Lo siento. Este año he sido mala.  Este año he insultado mucho, he dicho cosas horribles y todo ha recaído en una sola persona. 

No sé qué ha pasado pero sé que le he hecho daño y no solo eso... Las personas que estaban a su alrededor también han sufrido. 

Pero nadie me detuvo, ni siquiera yo he podido. Lo siento pero todo esto es superior a mí... Es como un vicio, estoy tan enganchada a hacerle daño que soy incapaz de vivir sin esos insultos.

Y sé, oh por supuesto que sé, que me estoy tirando piedras a mi propio tejado, poco a poco lo estoy destruyendo. Pero ya os lo he comentado: no conozco otro estilo de vida. 

Los hábitos son malos a veces y este es el peor. ¿Qué tendrá esta persona para que yo me comporte de esta manera? No estoy demasiado segura. Creo... creo que lo que más me saca de quicio es que no se muestra como es, que es imperfecta y que no sabe dar la cara, no sabe decir lo que piensa. 

Es incapaz de salir de su maldita zona de confort. Siempre tan recluida, tan alejada de los demás. Aparta el mundo como si no tuviera nada que ver con él.
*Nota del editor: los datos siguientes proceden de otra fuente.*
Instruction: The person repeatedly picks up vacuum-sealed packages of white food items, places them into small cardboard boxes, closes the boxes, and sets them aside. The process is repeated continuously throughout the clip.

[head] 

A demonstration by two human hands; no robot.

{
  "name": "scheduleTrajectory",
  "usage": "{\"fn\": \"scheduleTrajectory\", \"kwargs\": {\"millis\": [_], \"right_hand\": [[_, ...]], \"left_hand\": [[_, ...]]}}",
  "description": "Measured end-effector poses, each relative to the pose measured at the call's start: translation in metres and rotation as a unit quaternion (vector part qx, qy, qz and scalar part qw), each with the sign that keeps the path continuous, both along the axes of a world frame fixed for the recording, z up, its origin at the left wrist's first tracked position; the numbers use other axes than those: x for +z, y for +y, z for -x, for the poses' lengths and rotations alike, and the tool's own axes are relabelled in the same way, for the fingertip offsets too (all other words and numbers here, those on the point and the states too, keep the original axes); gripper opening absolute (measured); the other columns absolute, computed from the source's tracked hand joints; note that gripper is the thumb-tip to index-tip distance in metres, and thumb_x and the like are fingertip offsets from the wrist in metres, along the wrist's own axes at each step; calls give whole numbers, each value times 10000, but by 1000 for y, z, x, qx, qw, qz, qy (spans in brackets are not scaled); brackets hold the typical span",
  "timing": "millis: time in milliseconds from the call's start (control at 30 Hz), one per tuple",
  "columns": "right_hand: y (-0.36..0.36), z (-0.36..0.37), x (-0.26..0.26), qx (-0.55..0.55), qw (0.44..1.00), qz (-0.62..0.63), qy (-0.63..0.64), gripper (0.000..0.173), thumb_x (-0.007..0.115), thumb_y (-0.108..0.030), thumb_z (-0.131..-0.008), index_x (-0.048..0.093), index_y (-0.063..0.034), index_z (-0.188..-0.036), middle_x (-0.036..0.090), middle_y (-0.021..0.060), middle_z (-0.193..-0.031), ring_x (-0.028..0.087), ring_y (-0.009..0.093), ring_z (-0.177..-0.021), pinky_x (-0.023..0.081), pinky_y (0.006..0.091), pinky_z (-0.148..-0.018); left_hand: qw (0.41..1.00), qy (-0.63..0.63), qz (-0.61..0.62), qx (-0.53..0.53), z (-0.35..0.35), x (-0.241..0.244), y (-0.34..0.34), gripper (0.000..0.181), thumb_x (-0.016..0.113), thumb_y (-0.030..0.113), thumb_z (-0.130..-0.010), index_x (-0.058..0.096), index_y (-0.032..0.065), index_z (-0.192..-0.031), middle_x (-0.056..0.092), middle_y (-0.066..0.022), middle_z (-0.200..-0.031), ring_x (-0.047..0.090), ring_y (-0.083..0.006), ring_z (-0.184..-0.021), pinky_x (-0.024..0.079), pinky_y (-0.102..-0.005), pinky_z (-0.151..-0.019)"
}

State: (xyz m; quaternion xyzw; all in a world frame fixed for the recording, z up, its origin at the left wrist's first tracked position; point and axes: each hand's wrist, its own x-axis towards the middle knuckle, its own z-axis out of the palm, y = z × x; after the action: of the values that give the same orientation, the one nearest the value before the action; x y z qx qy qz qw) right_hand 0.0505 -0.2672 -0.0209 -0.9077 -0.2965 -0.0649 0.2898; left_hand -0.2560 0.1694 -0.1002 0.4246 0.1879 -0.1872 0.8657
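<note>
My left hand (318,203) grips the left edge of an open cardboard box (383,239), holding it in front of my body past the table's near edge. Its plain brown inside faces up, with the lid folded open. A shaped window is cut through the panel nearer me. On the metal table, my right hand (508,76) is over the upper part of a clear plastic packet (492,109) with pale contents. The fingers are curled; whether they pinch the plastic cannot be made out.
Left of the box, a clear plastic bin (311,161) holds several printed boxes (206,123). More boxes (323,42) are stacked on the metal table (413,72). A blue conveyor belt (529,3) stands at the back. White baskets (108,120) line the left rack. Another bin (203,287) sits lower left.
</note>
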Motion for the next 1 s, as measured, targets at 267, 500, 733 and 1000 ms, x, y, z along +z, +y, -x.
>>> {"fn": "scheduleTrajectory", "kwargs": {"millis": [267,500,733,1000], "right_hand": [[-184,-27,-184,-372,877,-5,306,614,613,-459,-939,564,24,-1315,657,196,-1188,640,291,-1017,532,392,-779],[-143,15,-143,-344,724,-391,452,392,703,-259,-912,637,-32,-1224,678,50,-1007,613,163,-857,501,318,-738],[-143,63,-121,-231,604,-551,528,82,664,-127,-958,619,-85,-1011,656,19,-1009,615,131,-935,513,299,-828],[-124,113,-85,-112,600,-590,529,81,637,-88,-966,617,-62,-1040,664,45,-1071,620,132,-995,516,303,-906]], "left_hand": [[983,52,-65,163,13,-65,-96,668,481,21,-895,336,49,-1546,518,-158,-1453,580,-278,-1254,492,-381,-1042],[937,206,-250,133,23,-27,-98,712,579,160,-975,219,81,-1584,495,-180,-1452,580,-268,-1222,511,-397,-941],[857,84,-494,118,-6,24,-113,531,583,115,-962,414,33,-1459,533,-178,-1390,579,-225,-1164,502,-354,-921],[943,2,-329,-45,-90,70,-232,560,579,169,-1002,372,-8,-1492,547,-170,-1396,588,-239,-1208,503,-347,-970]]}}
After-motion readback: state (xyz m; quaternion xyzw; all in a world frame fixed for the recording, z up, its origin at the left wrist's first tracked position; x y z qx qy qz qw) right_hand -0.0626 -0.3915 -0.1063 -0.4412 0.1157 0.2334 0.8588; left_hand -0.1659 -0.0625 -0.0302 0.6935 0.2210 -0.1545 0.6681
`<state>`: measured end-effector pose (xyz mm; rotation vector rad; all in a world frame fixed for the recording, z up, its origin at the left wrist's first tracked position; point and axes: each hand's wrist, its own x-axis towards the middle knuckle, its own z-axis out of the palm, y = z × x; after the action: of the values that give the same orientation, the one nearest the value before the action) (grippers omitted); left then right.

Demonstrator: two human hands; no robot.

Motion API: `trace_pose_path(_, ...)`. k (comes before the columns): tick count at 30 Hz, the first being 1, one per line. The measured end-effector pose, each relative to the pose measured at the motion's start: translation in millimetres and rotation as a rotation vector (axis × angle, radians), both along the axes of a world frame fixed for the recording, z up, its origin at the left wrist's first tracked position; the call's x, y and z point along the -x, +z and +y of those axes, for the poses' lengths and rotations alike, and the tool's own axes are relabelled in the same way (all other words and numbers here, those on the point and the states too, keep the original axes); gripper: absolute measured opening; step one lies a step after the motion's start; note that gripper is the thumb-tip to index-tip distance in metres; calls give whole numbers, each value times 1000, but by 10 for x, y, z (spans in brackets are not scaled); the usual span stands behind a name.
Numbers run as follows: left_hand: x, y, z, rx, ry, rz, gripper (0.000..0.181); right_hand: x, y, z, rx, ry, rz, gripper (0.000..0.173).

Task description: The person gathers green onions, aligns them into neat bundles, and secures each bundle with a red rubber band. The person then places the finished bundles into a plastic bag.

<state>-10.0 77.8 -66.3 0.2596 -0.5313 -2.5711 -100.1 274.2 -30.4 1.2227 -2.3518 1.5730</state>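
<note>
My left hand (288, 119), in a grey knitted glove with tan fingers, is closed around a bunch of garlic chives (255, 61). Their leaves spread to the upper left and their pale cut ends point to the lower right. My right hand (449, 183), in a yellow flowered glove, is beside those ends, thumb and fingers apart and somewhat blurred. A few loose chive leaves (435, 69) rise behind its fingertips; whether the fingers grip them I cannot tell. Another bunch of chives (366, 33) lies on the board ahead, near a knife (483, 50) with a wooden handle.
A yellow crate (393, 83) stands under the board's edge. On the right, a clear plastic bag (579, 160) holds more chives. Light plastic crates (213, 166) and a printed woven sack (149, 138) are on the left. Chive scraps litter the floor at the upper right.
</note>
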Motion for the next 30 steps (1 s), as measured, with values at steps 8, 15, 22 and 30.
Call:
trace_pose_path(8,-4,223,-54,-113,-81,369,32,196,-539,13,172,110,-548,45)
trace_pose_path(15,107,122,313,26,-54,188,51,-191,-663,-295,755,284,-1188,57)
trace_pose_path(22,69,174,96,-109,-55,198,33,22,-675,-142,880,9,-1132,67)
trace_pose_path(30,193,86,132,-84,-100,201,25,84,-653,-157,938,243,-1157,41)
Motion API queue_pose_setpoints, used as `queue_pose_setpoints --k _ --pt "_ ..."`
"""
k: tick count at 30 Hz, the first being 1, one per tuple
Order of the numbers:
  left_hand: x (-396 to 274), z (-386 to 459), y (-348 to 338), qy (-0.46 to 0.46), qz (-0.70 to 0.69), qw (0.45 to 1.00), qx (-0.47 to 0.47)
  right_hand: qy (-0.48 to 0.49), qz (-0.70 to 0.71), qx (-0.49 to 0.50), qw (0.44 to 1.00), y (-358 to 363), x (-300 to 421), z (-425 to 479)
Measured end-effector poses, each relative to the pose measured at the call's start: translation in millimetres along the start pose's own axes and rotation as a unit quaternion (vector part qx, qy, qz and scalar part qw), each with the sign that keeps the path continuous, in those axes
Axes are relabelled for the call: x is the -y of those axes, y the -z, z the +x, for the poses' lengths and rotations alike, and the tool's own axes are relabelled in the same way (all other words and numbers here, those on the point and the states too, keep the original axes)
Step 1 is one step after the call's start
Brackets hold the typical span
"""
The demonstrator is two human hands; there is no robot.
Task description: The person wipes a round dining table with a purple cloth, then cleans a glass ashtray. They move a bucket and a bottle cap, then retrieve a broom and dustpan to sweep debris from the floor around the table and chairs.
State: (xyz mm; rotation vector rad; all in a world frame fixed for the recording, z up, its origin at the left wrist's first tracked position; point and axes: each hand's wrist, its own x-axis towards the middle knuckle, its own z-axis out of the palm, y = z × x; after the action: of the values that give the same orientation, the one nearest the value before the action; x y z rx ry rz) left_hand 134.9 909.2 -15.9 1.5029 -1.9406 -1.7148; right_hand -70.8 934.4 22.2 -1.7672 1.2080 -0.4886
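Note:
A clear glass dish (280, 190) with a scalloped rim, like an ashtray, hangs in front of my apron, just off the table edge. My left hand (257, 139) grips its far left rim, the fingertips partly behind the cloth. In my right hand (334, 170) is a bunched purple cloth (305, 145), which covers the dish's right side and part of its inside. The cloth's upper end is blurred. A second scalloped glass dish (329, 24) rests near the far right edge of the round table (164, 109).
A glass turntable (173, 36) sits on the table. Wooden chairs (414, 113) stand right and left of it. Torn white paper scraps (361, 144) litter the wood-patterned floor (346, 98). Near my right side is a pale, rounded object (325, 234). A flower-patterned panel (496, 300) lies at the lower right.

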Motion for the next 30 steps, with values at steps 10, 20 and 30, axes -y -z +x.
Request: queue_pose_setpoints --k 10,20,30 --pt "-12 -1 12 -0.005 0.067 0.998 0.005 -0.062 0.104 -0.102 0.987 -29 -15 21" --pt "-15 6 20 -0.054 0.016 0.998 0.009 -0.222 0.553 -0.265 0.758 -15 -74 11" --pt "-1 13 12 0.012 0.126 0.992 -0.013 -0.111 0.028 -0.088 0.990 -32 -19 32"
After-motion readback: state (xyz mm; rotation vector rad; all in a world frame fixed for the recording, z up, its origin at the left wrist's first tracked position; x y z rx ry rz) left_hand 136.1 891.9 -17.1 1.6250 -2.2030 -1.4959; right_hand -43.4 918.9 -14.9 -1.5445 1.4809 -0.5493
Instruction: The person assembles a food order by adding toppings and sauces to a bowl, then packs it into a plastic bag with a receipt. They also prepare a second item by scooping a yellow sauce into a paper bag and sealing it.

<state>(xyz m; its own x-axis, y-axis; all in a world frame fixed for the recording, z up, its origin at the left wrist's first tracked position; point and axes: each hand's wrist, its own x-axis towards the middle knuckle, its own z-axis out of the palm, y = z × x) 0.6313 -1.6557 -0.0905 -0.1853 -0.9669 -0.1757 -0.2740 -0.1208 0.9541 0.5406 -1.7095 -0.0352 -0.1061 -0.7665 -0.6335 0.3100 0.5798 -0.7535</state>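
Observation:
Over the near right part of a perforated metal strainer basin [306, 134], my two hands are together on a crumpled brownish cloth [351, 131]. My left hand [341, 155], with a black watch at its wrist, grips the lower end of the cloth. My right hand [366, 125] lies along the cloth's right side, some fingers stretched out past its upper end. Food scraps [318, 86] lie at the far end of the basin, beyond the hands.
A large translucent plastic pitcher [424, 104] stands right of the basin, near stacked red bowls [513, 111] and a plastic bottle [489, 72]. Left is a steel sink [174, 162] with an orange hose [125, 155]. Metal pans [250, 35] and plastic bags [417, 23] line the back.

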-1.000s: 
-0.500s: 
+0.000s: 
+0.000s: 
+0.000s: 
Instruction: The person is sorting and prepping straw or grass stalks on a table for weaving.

Y normal, ¿para qué va a luchar contra las injusticias si no sabe arreglar sus propios problemas? 
¿Veis? Pudiendo ser lo que es, pudiendo brillar como nadie lo ha hecho jamás, decide esconderse. Teme a la vida esperando lentamente a que llegue la muerte. 

¿Cómo podéis no odiar a una persona así? ¿Cómo podéis quedaros callados ante una actitud semejante? Le digo tantas cosas horribles porque quiero que luche para que me demuestre lo contrario pero lo único que consigo es que se ahogue más en la oscuridad... 

Pero ya se ha vuelto mi droga y no puedo pasar un día sin insultarla. Lo que en un principio iba a salvarla, se ha vuelto contra m´para machacar el único trocito de su alma que creía en ella misma. 


Lo siento. Este año he sido mala pero no esperáis que el año que viene sea mejor.